→ **What is being asked**
Copy each line that includes the string "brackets" from the material into your answer.

→ **Data section**
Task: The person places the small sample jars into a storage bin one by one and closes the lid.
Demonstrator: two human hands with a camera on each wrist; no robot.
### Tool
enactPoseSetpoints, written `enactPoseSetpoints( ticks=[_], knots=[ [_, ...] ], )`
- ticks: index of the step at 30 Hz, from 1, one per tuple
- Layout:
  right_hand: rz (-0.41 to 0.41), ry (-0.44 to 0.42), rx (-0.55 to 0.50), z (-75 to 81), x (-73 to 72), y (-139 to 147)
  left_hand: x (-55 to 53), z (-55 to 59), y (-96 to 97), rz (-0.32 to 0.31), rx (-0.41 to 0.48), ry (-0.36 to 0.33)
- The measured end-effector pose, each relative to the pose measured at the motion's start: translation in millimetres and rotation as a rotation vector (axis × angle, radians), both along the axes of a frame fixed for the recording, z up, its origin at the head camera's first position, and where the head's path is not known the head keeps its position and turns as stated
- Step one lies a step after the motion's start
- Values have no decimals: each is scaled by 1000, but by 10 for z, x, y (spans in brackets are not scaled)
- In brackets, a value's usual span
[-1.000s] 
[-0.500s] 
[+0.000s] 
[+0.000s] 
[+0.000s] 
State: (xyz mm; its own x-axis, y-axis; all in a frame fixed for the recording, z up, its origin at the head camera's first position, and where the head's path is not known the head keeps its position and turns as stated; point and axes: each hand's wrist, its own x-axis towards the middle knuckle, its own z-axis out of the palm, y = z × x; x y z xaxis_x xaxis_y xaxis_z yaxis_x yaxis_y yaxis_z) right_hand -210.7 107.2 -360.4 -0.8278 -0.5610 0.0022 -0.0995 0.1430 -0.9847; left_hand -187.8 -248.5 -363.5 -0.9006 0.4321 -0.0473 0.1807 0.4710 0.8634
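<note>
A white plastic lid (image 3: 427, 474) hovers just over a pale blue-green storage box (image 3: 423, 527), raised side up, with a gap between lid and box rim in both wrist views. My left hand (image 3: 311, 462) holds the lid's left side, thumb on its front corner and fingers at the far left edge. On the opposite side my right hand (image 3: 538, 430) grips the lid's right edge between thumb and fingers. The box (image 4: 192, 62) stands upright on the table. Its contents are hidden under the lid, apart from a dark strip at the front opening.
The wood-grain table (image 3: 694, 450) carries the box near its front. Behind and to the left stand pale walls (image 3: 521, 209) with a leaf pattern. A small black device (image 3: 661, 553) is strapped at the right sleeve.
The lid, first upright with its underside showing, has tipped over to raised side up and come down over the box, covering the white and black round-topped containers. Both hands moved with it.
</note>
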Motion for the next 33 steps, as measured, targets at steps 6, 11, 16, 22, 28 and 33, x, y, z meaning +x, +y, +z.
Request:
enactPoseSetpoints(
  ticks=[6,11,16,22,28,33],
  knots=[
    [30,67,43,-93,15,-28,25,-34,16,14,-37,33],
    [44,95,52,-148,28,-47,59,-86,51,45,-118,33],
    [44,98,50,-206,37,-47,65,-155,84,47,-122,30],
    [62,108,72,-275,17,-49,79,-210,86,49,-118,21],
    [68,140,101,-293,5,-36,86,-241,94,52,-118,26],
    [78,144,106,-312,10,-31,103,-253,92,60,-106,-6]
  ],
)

→ **The answer**
- Values have no decimals: each is scaled by 1000, but by 10 for z, x, y (spans in brackets are not scaled)
- In brackets, a value's usual span

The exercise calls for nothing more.